■ **TASK**
Every line of the records below that holds the word "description" belongs in the answer.

■ **INFORMATION GIVEN**
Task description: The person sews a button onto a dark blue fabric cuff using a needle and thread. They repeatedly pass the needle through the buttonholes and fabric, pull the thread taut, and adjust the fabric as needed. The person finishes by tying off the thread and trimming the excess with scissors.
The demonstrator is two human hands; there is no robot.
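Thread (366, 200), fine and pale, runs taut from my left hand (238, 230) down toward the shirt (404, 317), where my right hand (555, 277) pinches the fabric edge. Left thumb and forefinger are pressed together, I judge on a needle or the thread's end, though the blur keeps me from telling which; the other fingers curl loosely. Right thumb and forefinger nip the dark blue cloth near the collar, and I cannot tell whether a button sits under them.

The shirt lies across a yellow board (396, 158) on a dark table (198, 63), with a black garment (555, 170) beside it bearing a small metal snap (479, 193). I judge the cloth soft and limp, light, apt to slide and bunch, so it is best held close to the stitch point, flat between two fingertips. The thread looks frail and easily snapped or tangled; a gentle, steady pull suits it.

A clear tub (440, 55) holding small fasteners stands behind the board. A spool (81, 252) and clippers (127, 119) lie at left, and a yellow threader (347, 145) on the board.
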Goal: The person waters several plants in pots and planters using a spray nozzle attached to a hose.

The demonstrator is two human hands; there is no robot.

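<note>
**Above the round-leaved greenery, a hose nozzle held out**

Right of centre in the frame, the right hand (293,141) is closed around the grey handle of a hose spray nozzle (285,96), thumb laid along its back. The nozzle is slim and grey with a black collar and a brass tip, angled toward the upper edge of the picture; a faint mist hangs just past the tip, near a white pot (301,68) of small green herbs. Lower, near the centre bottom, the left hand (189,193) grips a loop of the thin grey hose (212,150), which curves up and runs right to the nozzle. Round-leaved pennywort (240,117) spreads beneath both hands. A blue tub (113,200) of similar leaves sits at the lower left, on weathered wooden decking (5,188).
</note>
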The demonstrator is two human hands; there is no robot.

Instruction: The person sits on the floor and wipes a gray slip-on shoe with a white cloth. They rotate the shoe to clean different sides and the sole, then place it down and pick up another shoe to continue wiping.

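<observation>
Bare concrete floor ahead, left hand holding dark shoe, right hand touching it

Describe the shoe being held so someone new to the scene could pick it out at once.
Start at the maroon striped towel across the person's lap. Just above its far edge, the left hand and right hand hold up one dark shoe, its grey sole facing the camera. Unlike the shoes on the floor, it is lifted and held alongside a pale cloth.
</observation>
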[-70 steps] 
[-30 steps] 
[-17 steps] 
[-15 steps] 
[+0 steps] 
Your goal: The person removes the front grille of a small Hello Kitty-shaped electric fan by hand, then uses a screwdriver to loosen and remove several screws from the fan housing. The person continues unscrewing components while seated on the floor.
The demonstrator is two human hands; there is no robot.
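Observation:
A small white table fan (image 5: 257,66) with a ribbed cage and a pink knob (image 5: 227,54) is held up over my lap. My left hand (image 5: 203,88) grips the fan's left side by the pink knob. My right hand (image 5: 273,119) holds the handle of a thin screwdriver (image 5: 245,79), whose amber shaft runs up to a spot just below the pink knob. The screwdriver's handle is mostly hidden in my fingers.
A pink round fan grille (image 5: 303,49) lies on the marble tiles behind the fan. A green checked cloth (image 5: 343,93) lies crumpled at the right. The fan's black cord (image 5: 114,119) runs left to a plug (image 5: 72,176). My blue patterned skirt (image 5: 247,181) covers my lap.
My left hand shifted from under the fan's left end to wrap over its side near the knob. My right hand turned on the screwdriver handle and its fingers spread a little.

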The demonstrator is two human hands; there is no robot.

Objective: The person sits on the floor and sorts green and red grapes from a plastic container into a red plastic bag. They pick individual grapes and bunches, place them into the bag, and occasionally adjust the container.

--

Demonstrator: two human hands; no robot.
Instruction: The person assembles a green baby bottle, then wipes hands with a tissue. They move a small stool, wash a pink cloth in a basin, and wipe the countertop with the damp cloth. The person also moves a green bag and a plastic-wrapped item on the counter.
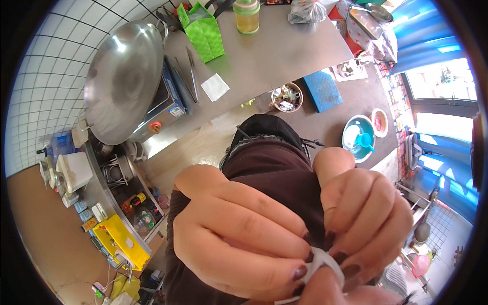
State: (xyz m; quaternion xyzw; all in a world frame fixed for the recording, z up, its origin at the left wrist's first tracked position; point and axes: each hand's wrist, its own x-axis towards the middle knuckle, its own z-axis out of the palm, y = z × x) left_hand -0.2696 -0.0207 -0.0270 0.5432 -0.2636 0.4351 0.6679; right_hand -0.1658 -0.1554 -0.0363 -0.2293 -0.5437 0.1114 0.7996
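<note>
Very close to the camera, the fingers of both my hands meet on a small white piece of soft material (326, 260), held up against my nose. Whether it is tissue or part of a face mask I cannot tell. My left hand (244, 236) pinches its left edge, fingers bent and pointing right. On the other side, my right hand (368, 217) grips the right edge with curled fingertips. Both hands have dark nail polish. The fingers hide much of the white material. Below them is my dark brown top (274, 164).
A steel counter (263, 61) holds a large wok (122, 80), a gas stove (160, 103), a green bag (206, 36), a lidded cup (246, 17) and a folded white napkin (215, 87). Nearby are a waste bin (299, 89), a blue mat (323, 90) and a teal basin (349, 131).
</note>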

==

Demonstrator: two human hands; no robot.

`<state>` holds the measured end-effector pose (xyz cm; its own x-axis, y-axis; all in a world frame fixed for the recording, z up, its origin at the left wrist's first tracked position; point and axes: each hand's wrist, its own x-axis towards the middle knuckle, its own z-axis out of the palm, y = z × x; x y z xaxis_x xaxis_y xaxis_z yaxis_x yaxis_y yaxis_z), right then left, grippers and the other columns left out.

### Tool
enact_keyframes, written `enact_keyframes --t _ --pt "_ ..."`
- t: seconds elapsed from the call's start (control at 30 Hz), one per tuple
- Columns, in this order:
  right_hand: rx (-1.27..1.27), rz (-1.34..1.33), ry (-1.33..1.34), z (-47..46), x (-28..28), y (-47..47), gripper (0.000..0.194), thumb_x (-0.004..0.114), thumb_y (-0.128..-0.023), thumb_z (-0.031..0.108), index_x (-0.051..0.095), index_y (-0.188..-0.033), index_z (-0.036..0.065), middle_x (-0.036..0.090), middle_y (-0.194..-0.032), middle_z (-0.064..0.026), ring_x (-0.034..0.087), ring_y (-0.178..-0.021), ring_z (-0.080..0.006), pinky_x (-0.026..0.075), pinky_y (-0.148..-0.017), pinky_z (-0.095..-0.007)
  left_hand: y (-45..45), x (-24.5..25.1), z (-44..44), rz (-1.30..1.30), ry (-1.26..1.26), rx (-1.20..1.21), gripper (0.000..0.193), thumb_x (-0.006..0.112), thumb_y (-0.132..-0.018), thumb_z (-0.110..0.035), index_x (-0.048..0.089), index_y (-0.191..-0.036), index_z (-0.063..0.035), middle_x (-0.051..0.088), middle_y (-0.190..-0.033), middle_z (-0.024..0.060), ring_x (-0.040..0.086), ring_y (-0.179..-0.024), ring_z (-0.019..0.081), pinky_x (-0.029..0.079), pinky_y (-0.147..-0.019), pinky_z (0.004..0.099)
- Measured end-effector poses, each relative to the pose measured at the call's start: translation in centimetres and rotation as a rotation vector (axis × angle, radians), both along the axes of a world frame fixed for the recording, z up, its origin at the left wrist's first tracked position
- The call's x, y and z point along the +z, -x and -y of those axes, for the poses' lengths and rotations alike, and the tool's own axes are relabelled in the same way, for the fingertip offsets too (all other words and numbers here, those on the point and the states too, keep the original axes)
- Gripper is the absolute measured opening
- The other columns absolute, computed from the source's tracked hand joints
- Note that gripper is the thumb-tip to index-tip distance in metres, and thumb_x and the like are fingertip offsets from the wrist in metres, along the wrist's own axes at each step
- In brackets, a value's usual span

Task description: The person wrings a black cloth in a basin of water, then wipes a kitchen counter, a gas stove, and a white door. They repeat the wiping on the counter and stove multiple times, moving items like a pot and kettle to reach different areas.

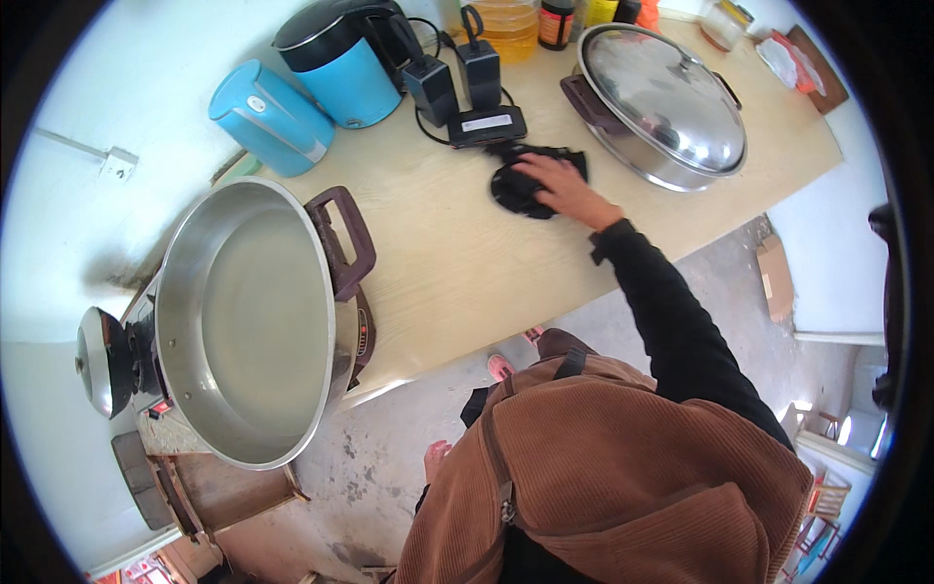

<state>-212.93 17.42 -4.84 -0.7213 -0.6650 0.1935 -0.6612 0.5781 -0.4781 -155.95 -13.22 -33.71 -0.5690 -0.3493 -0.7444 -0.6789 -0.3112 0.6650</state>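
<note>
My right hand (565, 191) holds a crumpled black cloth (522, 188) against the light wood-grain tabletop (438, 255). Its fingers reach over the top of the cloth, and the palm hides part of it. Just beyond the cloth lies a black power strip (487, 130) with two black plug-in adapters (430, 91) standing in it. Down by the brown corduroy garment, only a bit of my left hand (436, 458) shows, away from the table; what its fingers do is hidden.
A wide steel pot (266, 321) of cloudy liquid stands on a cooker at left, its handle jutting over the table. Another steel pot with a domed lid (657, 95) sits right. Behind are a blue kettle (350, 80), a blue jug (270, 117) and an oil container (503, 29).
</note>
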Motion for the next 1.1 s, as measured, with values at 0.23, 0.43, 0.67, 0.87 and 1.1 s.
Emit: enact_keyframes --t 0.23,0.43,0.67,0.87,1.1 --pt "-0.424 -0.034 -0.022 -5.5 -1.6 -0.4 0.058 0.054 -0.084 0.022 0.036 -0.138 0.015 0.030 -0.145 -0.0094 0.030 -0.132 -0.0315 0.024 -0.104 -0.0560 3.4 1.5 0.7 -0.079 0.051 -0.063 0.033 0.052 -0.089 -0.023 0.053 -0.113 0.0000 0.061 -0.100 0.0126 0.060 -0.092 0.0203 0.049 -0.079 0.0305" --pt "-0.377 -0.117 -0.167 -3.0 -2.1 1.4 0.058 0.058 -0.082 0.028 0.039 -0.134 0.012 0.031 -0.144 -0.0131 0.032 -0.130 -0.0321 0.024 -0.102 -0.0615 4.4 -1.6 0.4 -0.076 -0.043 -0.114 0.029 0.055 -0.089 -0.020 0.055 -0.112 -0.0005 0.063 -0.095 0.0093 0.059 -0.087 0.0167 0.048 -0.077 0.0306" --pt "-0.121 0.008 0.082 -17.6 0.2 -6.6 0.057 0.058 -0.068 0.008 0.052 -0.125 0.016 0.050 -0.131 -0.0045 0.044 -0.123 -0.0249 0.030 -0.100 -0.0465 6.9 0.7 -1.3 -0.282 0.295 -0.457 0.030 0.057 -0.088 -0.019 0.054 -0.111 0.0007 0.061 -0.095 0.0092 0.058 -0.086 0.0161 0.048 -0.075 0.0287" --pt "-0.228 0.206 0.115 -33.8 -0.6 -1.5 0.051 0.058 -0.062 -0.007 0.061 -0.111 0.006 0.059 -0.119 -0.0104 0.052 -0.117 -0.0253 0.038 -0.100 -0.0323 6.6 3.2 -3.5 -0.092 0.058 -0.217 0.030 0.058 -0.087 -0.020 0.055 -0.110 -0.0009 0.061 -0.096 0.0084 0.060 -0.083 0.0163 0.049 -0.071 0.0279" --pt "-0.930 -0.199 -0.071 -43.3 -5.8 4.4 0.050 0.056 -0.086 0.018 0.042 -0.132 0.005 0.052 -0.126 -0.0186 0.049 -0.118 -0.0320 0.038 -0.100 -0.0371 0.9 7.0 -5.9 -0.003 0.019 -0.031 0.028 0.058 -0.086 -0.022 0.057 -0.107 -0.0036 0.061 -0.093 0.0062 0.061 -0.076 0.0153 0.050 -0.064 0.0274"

■ **RESPONSE BOX**
Task description: The person sews a button onto a dark blue fabric cuff using a needle and thread. They repeatedly pass the needle through the buttonholes and fabric, pull the thread taut, and adjust the fabric as needed. The person finishes by tying off the thread and trimming the excess with scissors.
Task description: The person wrings a black cloth in a basin of water, then wipes a kitchen counter, a gas stove, and a white door. They repeat the wiping on the counter and stove multiple times, moving items like a pot and kettle to reach different areas.

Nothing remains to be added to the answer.